LINK Recenzja Grzegorza Cieleckiego

NIE LEKCEWAŻMY WRÓŻB!

„Kabała” Zygmunta Zeydlera Zborowskiego zaczyna się od scen przypominających powieści obyczajowe lub romanse w stylu Courths-Mahlerowej.

Oto pani Ewelina Kamieniecka stawia kabałę swojej wychowanicy Loli i jest zaniepokojona tym, co mówią karty. Dziewczynie grozi jakieś niebezpieczeństwo! Lola wyśmiewa się z wróżb swojej przybranej ciotki, jest wszakże osobą nowoczesną – i to również niepokoi panią Kamieniecką. Młodzi ludzie nie mają za grosz szacunku dla wiedzy tajemnej i jej wyznawców.

Z kolei pani Ewelina odbywa poważną rozmowę ze swym siostrzeńcem Edmundem, który przez dłuższy czas przebywał we Francji.

„Co ci zarzucam? I ty masz czelność pytać, co ci zarzucam? Myślisz, że ja nic nie wiem. Otrzymałeś stypendium. Wyjechałeś na studia do Paryża. Mogłeś do czegoś dojść, coś osiągnąć jako uczciwy człowiek. A tymczasem… Zająłeś się grą w karty, handlem narkotykami, sutenerstwem, a na dodatek fałszowałeś czeki. Siedziałeś w kryminale.”

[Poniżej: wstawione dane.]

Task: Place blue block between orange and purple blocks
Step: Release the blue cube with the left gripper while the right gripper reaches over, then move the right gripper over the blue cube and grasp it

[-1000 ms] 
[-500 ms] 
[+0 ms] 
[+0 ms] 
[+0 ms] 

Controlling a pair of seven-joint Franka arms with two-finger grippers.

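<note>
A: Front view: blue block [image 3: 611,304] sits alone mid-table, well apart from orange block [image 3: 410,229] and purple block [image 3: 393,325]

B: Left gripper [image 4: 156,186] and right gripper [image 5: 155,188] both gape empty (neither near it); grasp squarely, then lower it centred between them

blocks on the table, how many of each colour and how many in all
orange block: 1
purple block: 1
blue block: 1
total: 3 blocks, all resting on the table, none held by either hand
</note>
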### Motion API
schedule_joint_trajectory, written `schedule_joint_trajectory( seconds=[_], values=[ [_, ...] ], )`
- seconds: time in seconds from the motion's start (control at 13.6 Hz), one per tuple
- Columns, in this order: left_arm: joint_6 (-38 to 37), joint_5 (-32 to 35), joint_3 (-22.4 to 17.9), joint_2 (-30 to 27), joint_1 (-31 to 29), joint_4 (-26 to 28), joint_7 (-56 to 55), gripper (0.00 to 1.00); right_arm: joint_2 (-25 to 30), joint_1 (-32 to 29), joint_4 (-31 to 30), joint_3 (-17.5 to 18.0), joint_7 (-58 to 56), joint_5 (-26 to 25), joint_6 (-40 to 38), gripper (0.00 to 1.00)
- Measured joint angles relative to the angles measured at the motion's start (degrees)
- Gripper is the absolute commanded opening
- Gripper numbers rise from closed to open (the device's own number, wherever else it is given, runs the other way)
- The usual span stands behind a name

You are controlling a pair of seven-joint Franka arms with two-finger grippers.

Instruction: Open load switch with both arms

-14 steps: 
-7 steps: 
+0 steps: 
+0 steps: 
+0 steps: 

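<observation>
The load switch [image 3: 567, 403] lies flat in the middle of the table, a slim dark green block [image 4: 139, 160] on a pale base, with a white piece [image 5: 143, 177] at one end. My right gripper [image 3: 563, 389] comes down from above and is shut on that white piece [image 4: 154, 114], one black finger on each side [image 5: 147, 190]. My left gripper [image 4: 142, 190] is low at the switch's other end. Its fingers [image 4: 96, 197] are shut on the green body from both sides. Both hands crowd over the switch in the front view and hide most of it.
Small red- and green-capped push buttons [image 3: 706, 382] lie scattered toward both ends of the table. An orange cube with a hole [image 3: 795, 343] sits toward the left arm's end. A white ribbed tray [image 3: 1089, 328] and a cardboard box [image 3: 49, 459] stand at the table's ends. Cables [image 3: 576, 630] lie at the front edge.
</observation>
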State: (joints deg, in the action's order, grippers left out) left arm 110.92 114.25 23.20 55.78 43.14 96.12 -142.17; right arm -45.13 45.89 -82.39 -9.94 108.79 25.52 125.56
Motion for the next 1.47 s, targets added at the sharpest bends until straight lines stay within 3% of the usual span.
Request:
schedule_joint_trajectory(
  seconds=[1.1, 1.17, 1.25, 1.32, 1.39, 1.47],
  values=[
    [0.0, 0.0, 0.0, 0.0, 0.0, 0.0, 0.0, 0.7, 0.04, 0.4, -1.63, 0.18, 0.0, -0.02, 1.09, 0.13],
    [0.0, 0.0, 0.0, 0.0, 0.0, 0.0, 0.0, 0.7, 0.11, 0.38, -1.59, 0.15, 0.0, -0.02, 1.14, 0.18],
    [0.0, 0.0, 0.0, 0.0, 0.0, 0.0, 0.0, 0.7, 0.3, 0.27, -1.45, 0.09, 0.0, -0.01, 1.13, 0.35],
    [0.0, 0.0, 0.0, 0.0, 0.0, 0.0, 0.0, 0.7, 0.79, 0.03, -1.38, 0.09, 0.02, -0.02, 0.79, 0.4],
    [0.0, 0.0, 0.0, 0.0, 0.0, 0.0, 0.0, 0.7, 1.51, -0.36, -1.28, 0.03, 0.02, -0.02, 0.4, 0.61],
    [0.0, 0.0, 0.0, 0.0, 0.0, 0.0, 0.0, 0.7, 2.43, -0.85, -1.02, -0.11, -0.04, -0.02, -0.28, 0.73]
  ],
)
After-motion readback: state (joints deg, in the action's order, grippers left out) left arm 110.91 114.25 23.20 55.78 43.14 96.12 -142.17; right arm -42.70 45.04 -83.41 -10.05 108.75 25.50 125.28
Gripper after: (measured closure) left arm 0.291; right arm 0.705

Pani Ewelina jest już starszą osobą. Jest także osobą majętną: na ścianach wiszą cenne obrazy, w sejfie znajdują się spore sumy pieniędzy i stara biżuteria dużej wartości. Ewelina jest także współwłaścicielką hodowli srebrnych lisów pod Sochaczewem, ma domek nad Zalewem Zegrzyńskim. Wiele lat temu pani Kamieniecka sporządziła testament, w którym zapisała niemal cały swój ogromny majątek siostrzeńcowi. Edmund to jej jedyny żyjący krewny, syn jej ukochanej siostry. Lolę wychowywała od dziecka, bardzo ją kocha, ale nie jest z nią spokrewniona i Lola będzie musiała zadowolić się skromnym zapisem. Tymczasem francuska przeszłość Edmunda sprawia, że pani Ewelina rozważa możliwość zmiany testamentu. Siostrzeniec zawiódł jej nadzieje, okazał się zakałą szanowanej i przyzwoitej rodziny, zaś Lola to dobra, solidna dziewczyna, która na pewno nie zmarnuje otrzymanej fortuny.

Jak się na pewno domyślacie, wróżby pani Eweliny sprawdzą się – rzeczywiście, starsza pani i jej bliscy wpadną w niezłe tarapaty związane z gigantycznym majątkiem bohaterki. Po raz kolejny okaże się, że pieniądze szczęścia nie dają, a ludzka zachłanność nie gwarantuje szczęśliwej przyszłości.

„Kabała” nie jest chyba najlepszym kryminałem ZZZ. Ale przeczytać warto, czemu nie.